- Dates: June/July
- Locations: Sawyer Point Park & Yeatman's Cove Cincinnati, Ohio, U.S.
- Years active: 2012–2019
- Founders: Bill Donabedian
- Attendance: 43,000 (2016)
- Capacity: 20,000 per day
- Organised by: Promowest Productions
- Website: bunburyfestival.com

= Bunbury Music Festival =

Annual music festival in Cincinnati, Ohio, U.S.

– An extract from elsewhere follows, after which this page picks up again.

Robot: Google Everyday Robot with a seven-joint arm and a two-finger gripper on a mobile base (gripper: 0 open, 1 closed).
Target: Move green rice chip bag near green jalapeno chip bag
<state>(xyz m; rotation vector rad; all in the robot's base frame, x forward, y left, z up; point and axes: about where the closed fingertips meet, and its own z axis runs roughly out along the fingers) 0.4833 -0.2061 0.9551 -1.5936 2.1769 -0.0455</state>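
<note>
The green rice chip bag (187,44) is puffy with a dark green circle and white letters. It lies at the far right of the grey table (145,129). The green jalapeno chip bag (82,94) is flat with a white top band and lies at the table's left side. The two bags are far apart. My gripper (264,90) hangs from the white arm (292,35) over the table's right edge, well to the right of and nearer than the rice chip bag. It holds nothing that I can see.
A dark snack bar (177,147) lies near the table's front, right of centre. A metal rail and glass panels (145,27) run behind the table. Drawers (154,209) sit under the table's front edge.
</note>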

The Bunbury Music Festival was a three-day music festival in Cincinnati, Ohio, United States, at Sawyer Point Park & Yeatman's Cove on the banks of the Ohio River. Each annual event typically featured over 100 acts performing on three to six separate stages through the park. The festival was founded by MidPoint Music Festival co-founder and former Fountain Square managing director Bill Donabedian. The festival's inaugural event took place July 13–15, 2012. In 2014, Bunbury was purchased by PromoWest Productions, an entertainment company operating out of Columbus, Ohio.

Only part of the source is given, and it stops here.